When you know how to recruit for and gameplan with a zone, you are on equal playing fields with top teams. Press strategy (depth/ath/spd/stam) is more prevalent in the forums than zone strategy, but it clearly has a distinct recruiting strategy.  

I love having my zone team go up against press teams.  Slowdown with a zone D means that my starters can play 30 minutes, even against a press, without getting too tired, but the press team has to use their bench guys for a portion of the time against my starters because they're tiring their own guys out.  

The way I tend to recruit, I naturally focus on getting star players more than depth.  This fits perfectly with a zone and would be a terrible press recruiting strategy.  

Basically, I disagree with your basic premise that zone is harder to win with.  
4/20/2015 3:43 PM
I think hiding the bad defender in the zone is a myth. Check out the zone teams that have won and are consistently competitive. They generally do not heed this advice. And to that point if you can hide a bad defender then the opposite must be true that an elite defender is lost to a degree in zone. Build a solid defense and I think you will be very happy with zone defense.

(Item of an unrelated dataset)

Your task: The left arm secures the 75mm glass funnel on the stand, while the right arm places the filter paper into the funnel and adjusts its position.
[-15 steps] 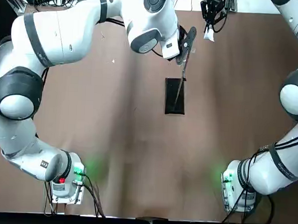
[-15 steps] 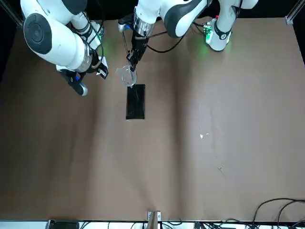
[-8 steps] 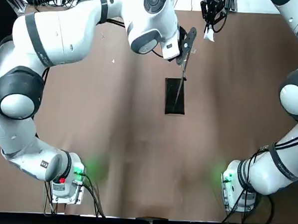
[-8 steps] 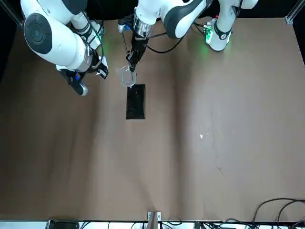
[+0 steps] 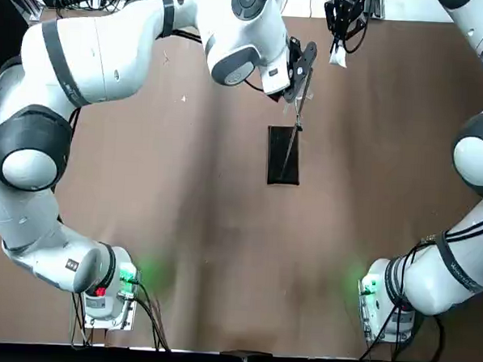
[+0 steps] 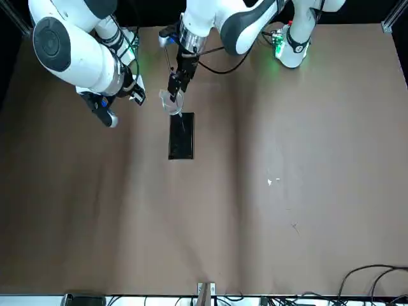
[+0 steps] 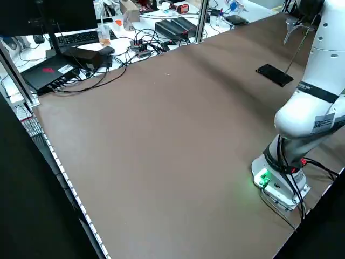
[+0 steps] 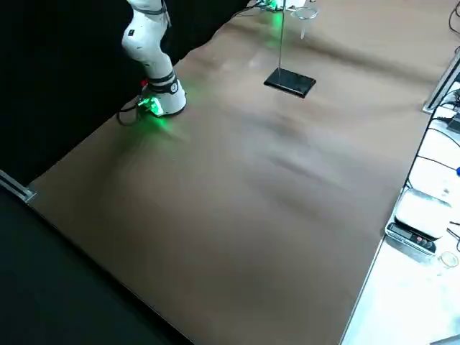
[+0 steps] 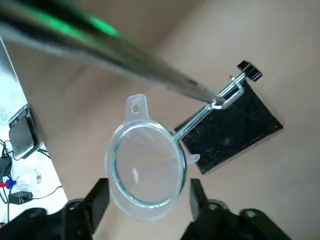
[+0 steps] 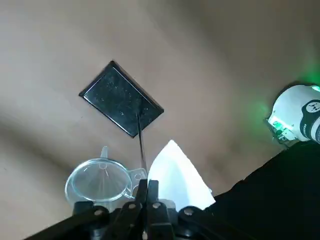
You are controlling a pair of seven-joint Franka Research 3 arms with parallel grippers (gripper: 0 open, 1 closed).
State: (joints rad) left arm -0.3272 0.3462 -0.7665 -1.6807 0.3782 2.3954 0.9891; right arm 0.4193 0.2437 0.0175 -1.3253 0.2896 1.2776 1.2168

I've seen many press teams be very competitive with, what I would consider to be, less than stellar defenders. I've also seen man teams with a weak defender still be effective.
4/20/2015 3:51 PM
But I'm all for the second red shirt!
4/20/2015 3:52 PM
I like the second redshirt idea.
4/20/2015 8:19 PM
Posted by milwood on 4/20/2015 3:51:00 PM (view original):
I think hiding the bad defender in the zone is a myth. Check out the zone teams that have won and are consistently competitive. They generally do not heed this advice. And to that point if you can hide a bad defender then the opposite must be true that an elite defender is lost to a degree in zone. Build a solid defense and I think you will be very happy with zone defense.

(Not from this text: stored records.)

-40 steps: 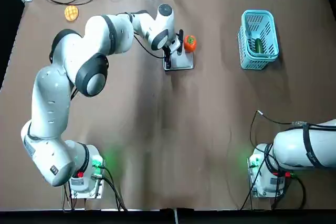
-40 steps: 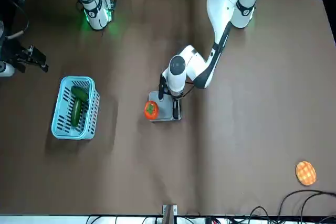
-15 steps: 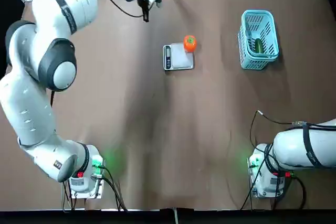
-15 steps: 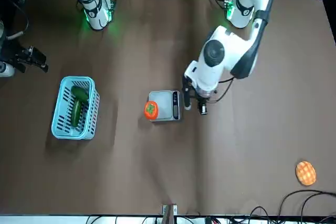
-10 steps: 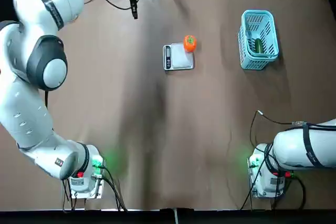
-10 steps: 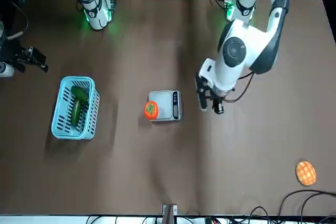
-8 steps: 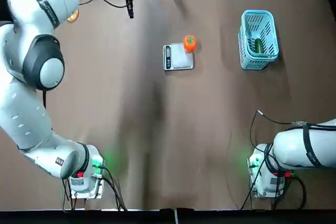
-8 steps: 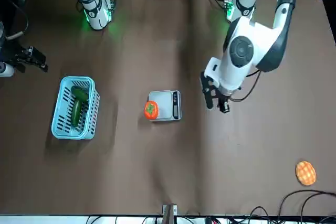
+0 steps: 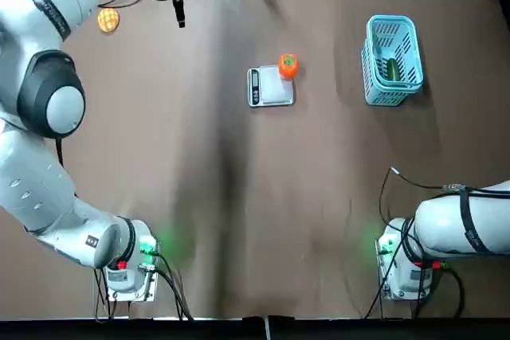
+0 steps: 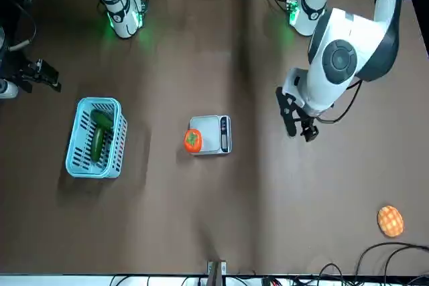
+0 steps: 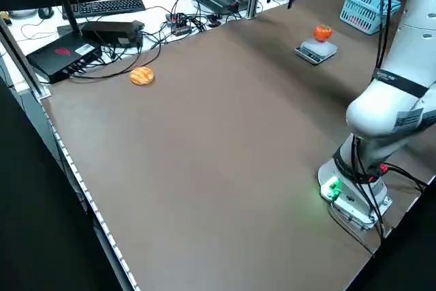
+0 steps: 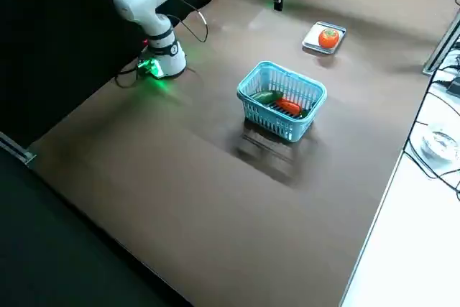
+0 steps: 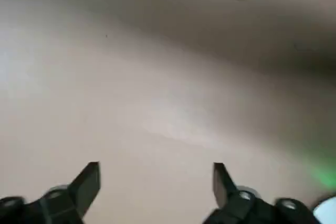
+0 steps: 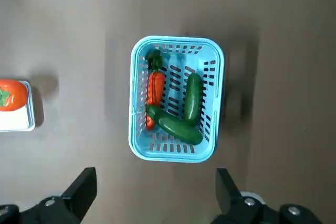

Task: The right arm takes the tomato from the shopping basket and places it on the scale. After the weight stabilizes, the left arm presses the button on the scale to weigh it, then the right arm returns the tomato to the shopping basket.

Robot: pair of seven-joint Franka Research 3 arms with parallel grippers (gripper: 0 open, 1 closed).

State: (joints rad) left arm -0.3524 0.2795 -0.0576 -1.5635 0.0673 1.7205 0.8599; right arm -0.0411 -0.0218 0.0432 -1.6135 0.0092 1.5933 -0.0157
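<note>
The orange-red tomato (image 9: 288, 65) (image 10: 192, 140) (image 14: 10, 95) rests on the far right corner of the small silver scale (image 9: 269, 89) (image 10: 214, 133) at the table's far middle. To the scale's right stands the light-blue shopping basket (image 9: 390, 20) (image 10: 98, 102) (image 14: 176, 39). My left gripper (image 9: 179, 15) (image 10: 300, 132) (image 13: 156, 171) hangs open and empty, well to the left of the scale near the far edge. In the right wrist view my right gripper (image 14: 153, 174) is open and empty, high above the basket.
The basket holds green cucumbers (image 14: 193, 98) and a carrot (image 14: 156, 90). A yellow-orange disc (image 9: 108, 19) (image 10: 390, 220) lies at the far left corner. Cables and electronics (image 11: 102, 32) line the far edge. The arm bases (image 9: 127, 272) stand at the near edge.
My left gripper has lifted off the scale's display edge and swung away to the left, toward the far edge. The tomato, scale, basket and right arm have not moved.
</note>
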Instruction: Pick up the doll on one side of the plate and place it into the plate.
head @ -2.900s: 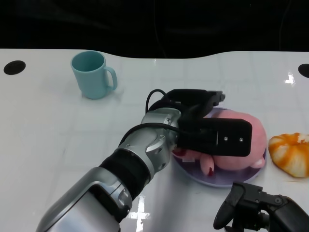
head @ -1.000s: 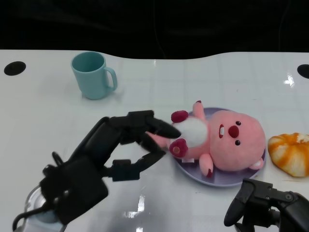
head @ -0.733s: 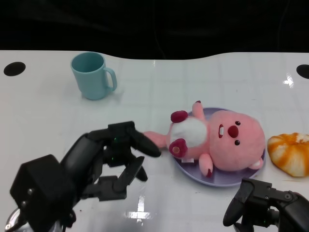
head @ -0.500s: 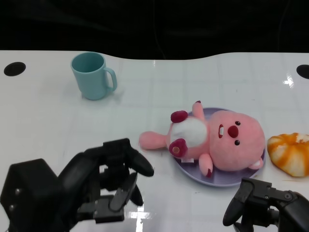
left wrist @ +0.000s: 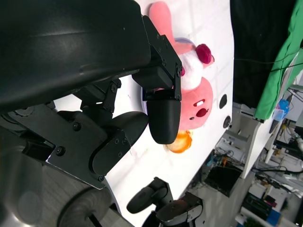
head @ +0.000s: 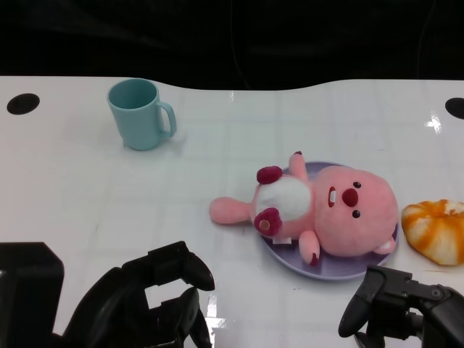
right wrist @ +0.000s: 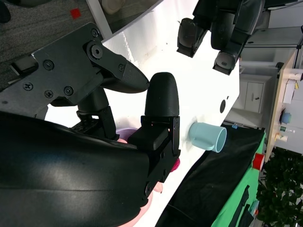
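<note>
Doll [head: 330, 214] is lying on its back across the purple plate [head: 341, 271], long axis left-right: head toward the orange thing [head: 436, 230], one pink ear spilling onto the table (toward the mug [head: 140, 113]). Left hand [head: 148, 308] and right hand [head: 395, 308] sit near the table's front edge, fingers apart, holding nothing.

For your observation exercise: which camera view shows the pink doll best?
The head view: the whole doll shows, lying on the purple plate with one limb over the rim onto the table. The left wrist view shows part of it behind the left hand's fingers; the right wrist view shows only a pink sliver.
</note>
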Motion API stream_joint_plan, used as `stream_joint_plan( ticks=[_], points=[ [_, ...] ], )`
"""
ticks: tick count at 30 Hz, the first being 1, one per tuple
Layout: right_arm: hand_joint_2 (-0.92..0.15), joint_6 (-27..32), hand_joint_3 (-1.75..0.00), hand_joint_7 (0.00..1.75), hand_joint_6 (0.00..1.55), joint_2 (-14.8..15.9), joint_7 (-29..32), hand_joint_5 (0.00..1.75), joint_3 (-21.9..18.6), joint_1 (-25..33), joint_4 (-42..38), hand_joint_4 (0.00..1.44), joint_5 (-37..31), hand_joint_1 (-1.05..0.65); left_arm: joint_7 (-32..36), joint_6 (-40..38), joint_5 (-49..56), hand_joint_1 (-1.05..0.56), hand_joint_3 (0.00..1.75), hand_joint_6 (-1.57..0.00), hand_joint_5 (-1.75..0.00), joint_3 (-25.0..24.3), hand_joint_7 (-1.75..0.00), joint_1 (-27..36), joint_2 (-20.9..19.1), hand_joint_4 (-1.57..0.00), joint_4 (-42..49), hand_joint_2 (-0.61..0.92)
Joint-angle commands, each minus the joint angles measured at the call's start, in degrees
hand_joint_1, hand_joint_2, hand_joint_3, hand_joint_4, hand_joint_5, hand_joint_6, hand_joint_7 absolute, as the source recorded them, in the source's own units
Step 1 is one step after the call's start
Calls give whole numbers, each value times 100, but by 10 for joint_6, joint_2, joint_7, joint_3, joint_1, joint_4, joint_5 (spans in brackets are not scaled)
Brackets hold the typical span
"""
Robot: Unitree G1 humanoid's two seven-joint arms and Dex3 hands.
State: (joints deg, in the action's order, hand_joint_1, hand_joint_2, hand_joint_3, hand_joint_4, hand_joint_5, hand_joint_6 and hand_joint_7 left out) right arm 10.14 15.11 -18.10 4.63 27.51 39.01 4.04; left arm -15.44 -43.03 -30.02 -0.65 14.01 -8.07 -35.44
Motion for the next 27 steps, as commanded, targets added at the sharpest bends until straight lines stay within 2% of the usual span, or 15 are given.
stream_joint_plan(
  ticks=[1,14,27],
  points=[
    [-56,-6,-108,144,57,5,-2,175,-8,1,-1,63,8,-18,6,-8,-5,-25,123,-56,-175,-7,-173,-10,-6,-76,21,59],
    [-56,-12,-108,144,56,6,-5,175,-13,9,-1,63,12,-17,4,7,5,-26,123,-60,-175,-7,-175,-34,-8,-78,89,56],
    [-53,-11,-113,145,57,3,-1,175,-6,13,2,63,5,-14,-6,22,3,-25,126,-61,-175,-7,-173,-33,-17,-78,103,55]
  ],
)
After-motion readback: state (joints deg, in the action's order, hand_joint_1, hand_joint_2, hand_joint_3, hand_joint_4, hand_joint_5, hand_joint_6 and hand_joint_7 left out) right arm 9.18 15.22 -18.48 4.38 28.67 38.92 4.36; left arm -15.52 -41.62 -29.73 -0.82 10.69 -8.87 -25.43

I've seen many press teams be very competitive with, what I would consider to be, less than stellar defenders. I've also seen man teams with a weak defender still be effective.
I guess with my zone I'm just heavy on the impression that an elite defender can even out a bad defender...  I could be wrong though
4/20/2015 8:47 PM
I just made the NT championship game running zone
4/20/2015 9:21 PM
In Tark Carlbuzz won the D2 champ running flex/zone and in Wooden D3 dgravs won it also running flex/zone, as well as the season before tarvolon also won it with a zone

Granted those are 3 top of the line coaches, but 3 recent examples.

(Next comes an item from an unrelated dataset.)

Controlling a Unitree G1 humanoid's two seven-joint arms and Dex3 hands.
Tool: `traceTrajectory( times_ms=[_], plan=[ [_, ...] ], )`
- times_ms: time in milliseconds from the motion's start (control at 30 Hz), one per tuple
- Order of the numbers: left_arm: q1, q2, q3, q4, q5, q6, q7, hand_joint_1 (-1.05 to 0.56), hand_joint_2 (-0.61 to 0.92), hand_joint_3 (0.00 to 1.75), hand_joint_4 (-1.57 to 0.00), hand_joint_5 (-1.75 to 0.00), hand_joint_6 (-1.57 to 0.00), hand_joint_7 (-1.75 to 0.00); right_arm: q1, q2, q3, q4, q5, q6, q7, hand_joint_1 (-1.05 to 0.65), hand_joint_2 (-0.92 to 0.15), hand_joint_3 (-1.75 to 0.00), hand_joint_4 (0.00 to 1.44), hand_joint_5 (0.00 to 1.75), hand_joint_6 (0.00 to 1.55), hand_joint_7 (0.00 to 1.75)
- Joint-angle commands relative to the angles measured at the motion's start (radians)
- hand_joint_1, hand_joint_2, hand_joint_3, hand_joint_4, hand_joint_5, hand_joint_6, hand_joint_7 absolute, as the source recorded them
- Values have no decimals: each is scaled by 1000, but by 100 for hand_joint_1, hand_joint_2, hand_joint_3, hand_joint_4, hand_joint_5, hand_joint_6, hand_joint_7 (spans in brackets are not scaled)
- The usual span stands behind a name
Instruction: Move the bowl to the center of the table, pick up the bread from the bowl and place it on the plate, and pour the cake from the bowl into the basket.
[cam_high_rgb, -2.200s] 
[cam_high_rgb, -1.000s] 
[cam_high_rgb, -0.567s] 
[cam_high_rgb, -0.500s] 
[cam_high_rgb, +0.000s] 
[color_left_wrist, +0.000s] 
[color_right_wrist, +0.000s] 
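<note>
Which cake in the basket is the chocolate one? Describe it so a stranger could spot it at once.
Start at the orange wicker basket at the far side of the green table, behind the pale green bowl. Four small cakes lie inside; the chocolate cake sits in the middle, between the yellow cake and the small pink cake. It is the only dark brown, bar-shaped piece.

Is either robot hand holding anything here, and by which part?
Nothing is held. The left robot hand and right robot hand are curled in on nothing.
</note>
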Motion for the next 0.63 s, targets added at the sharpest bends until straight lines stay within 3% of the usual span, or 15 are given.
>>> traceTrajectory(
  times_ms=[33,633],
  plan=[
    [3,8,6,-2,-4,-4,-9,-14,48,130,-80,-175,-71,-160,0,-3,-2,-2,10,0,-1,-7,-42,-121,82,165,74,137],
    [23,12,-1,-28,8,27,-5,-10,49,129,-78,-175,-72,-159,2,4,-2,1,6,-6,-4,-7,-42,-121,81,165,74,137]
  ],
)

I don't know how I feel about 2 redshirts, I think one is enough since we already get 12 scholarships, it would probably just allow top level teams to hoard even more talent.
4/20/2015 9:31 PM (edited)
I've always been in favor of a second redshirt option. If you run ten deep and don't use the 11th or 12th man much, it can give you more options.
4/20/2015 9:32 PM
zone isn't the problem, press is
4/20/2015 9:50 PM
I will also support the second redshirt. Was actually just talking about this earlier this year with my Concord team in Naismith. I recruited two guys this year, and neither of them are good enough to contribute much immediately, I don't need either in my rotation, and both could benefit from a redshirt year. But there's no way I can actually redshirt both of them, which is annoying. I know the restriction is probably there to keep people from redshirting half their senior class or something to prep for a big run the following year, but it's frustrating for people who could use it as legit fake basketball strategy. And it also does seem like it would help balance out press a little more, because zone and man teams can run 10 men a lot easier than press teams can. As has been mentioned, it would probably also help strengthen mid-majors in D1, because high-majors aren't going to be able to redshirt much (because their guys will just go pro).